__RECORDS PROVIDED__
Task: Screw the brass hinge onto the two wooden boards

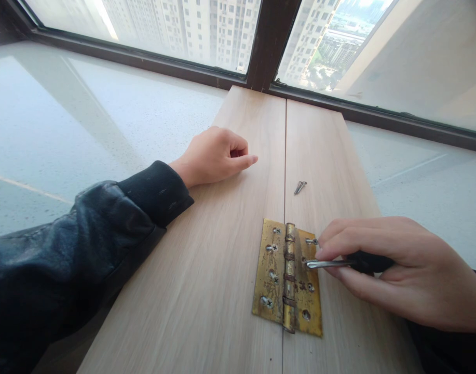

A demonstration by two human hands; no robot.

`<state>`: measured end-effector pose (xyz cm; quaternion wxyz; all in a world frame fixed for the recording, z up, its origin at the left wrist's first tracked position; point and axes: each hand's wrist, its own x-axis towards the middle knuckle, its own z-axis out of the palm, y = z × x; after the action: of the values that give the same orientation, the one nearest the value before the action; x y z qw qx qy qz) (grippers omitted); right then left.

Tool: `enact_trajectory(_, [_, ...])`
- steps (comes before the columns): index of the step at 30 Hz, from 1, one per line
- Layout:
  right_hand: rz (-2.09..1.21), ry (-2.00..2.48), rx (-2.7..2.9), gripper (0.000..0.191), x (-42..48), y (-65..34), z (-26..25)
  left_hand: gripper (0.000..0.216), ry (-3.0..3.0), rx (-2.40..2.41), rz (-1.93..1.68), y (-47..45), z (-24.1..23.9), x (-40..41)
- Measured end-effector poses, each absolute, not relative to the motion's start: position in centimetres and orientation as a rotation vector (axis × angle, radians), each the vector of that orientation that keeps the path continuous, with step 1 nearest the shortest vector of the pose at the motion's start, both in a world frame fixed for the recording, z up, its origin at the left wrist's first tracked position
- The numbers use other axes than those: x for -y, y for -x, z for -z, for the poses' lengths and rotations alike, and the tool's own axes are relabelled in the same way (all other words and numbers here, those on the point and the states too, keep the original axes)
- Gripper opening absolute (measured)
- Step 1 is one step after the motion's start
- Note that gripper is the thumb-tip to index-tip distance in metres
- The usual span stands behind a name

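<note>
A worn brass butt hinge (289, 259) lies open across the seam between two pale wooden boards. Screws sit in the left leaf's holes, and one screw (311, 241) stands in the top hole of the right leaf. The two lower right holes hold no screw. My right hand (393, 265) is closed round a screwdriver (331, 264), its metal tip pointing left over the right leaf. A small threaded piece shows beside that tip, partly hidden by a finger. My left hand (216, 156) rests on the left board, fingers curled, nothing visible in it.
Loose screws (300, 187) lie on the right board (319, 145) above the hinge. The left board (206, 249) runs beside it to the dark window frame (259, 52). A speckled white sill (85, 124) spreads on both sides.
</note>
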<state>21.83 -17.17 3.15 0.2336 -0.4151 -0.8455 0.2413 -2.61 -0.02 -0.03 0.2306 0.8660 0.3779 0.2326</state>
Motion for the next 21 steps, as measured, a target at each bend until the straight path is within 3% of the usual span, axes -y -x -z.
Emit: enact_trajectory(21, [-0.668,1.124,2.355,0.016,17.49,-21.71,-3.16,0.034,-2.357,-1.102,-0.583,2.40,-0.33,0.30])
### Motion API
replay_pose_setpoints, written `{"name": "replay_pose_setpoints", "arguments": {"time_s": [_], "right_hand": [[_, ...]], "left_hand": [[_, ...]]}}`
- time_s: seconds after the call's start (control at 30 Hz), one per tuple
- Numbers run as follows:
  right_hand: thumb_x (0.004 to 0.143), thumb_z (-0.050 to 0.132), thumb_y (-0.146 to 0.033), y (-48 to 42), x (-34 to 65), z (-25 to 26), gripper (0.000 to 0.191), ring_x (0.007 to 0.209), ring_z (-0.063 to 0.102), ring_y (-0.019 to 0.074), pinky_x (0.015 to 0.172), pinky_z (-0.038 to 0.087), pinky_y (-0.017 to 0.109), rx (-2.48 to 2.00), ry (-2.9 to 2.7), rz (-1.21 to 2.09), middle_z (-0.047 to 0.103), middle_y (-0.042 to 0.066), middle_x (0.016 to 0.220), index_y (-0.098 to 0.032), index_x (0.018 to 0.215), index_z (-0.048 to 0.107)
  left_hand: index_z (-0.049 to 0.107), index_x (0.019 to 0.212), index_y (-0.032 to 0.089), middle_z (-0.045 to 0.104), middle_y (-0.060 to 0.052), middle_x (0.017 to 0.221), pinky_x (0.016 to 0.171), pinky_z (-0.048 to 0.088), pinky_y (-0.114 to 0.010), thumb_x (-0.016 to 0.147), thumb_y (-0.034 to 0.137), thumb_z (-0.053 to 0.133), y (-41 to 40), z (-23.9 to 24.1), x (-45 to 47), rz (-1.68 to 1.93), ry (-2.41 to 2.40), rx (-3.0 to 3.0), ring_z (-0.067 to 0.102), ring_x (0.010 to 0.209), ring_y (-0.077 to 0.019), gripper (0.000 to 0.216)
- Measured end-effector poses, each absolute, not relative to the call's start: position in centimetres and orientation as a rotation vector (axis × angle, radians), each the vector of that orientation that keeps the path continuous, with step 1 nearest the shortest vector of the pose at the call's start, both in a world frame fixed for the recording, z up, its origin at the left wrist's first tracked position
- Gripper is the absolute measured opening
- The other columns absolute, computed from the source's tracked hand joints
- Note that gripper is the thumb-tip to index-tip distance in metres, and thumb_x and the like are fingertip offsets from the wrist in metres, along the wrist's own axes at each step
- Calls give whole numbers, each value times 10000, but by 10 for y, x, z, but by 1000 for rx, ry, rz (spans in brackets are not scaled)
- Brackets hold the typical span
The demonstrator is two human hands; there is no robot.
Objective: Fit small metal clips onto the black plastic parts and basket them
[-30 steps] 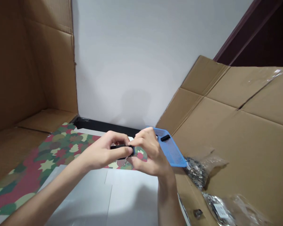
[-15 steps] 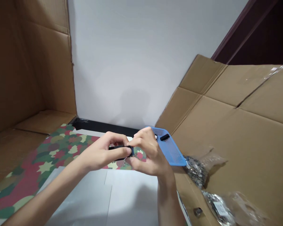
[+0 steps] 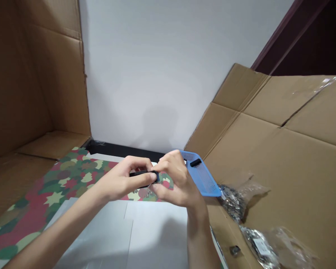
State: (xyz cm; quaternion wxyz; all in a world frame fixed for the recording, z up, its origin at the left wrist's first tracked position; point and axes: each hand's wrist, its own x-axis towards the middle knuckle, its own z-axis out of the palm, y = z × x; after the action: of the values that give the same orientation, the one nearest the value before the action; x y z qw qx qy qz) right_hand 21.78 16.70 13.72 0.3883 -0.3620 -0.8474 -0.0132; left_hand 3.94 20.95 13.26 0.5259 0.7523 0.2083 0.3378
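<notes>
A small, dark, oblong piece [image 3: 137, 173] is held in front of me, partly covered by fingers. My left hand [image 3: 127, 177] is closed around it, thumb pressed along its near side. The fingertips of my right hand [image 3: 175, 181] meet its right end, thumb and forefinger bent close together there. A thin, shiny chain-like strand [image 3: 148, 191] dangles under the piece between the hands. What exactly the right fingertips pinch is hidden.
To the right stands a blue plastic basket [image 3: 204, 179] with a black piece [image 3: 195, 163] in it. Clear bags of small metal parts [image 3: 233, 203] lie against the cardboard [image 3: 296, 179]. White sheets [image 3: 154, 231] and a camouflage-patterned cover [image 3: 64, 183] lie below.
Both hands stay almost in place around the dark piece. The left thumb and piece tilt up slightly, and the shiny strand hangs a little differently.
</notes>
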Motion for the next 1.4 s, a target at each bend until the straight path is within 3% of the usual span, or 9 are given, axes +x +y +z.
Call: {"name": "replay_pose_setpoints", "arguments": {"time_s": [0.07, 0.2, 0.33, 0.57, 0.87, 1.07, 1.17, 1.3, 1.4], "right_hand": [[804, 600, -319, 170, 222, 137, 138, 823, 499, 191, 754, 392, 353, -1037, -2090, 204, 579, 6, 799, -231, 904, 569], [797, 596, -575, 175, 226, 136, 386, 740, 560, 168, 655, 408, 303, -1080, -1821, 923, 583, 7, 771, -211, 908, 533], [764, 678, -488, 173, 217, 136, 333, 646, 549, 116, 606, 371, 259, -972, -1624, 1208, 534, -40, 721, -205, 815, 511], [723, 689, -319, 168, 210, 132, 202, 678, 503, 115, 622, 349, 255, -860, -1437, 1189, 512, -49, 720, -211, 783, 530], [726, 608, -263, 159, 207, 140, 108, 671, 500, 127, 620, 365, 266, -1021, -1611, 713, 517, -39, 706, -214, 736, 512], [755, 608, -312, 155, 208, 140, 121, 747, 550, 159, 637, 397, 284, -1164, -1657, 614, 566, -7, 781, -223, 777, 527], [807, 599, -439, 158, 214, 143, 230, 793, 576, 176, 677, 412, 306, -1141, -1669, 728, 590, 8, 813, -225, 856, 533], [770, 586, -634, 169, 224, 142, 435, 784, 557, 187, 706, 403, 339, -1085, -1733, 996, 572, 12, 804, -218, 868, 507], [710, 658, -617, 178, 223, 136, 455, 833, 498, 186, 742, 397, 350, -997, -1870, 1057, 522, 9, 870, -227, 861, 479]], "left_hand": [[565, 668, 160, 492, 29, 615, 577, 321, -240, 822, 354, 567, 211, 132, 39, 896, 550, 1841, 407, 608, -111, 248], [598, 702, 168, 563, 23, 647, 587, 359, -232, 829, 307, 577, 207, 135, 37, 1115, 650, 1997, 469, 624, -113, 189], [586, 686, 164, 567, 21, 626, 556, 374, -225, 838, 258, 570, 200, 137, 37, 1266, 658, 2181, 484, 587, -104, 180], [600, 691, 144, 551, 5, 613, 520, 375, -235, 824, 237, 583, 196, 136, 43, 1405, 710, 2289, 485, 552, -103, 163], [595, 699, 148, 550, 2, 619, 532, 382, -241, 824, 226, 571, 197, 134, 45, 1408, 698, 2311, 483, 562, -109, 150], [588, 704, 162, 547, 5, 631, 547, 374, -246, 818, 259, 593, 199, 133, 46, 1356, 673, 2187, 486, 583, -120, 149], [600, 719, 167, 518, 11, 627, 527, 348, -235, 840, 309, 584, 202, 130, 46, 1232, 568, 1889, 451, 571, -113, 188], [666, 741, 145, 494, -26, 783, 550, 365, -234, 839, 420, 601, 205, 125, 50, 1151, 315, 1523, 454, 641, -117, 300], [715, 828, 158, 479, -47, 895, 643, 429, -245, 843, 430, 608, 205, 121, 54, 1090, 194, 1340, 510, 760, -152, 292]]}}
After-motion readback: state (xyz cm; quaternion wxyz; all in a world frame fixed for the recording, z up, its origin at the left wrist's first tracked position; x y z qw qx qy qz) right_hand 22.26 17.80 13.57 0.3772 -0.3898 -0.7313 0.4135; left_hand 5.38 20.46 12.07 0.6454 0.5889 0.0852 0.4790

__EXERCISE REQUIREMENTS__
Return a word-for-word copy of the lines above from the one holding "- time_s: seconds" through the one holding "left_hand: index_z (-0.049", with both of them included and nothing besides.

__OUTPUT OF THE EXERCISE__
- time_s: seconds after the call's start (control at 30 Hz), one per tuple
- Numbers run as follows:
  right_hand: thumb_x (0.004 to 0.143), thumb_z (-0.050 to 0.132), thumb_y (-0.146 to 0.033), y (-48 to 42), x (-34 to 65), z (-25 to 26), gripper (0.000 to 0.191), ring_x (0.007 to 0.209), ring_z (-0.063 to 0.102), ring_y (-0.019 to 0.074), pinky_x (0.015 to 0.172), pinky_z (-0.038 to 0.087), pinky_y (-0.017 to 0.109), rx (-2.48 to 2.00), ry (-2.9 to 2.7), rz (-1.21 to 2.09), middle_z (-0.047 to 0.103), middle_y (-0.042 to 0.066), middle_x (0.016 to 0.220), index_y (-0.098 to 0.032), index_x (0.018 to 0.215), index_z (-0.048 to 0.107)
  left_hand: index_z (-0.049 to 0.107), index_x (0.019 to 0.212), index_y (-0.032 to 0.089), middle_z (-0.045 to 0.104), middle_y (-0.060 to 0.052), middle_x (0.017 to 0.221), pinky_x (0.016 to 0.171), pinky_z (-0.048 to 0.088), pinky_y (-0.114 to 0.010), thumb_x (-0.016 to 0.147), thumb_y (-0.034 to 0.137), thumb_z (-0.053 to 0.133), y (-41 to 40), z (-23.9 to 24.1), x (-45 to 47), rz (-1.68 to 1.93), ry (-2.41 to 2.40), rx (-3.0 to 3.0), ring_z (-0.067 to 0.102), ring_x (0.010 to 0.209), ring_y (-0.077 to 0.019), gripper (0.000 to 0.216)

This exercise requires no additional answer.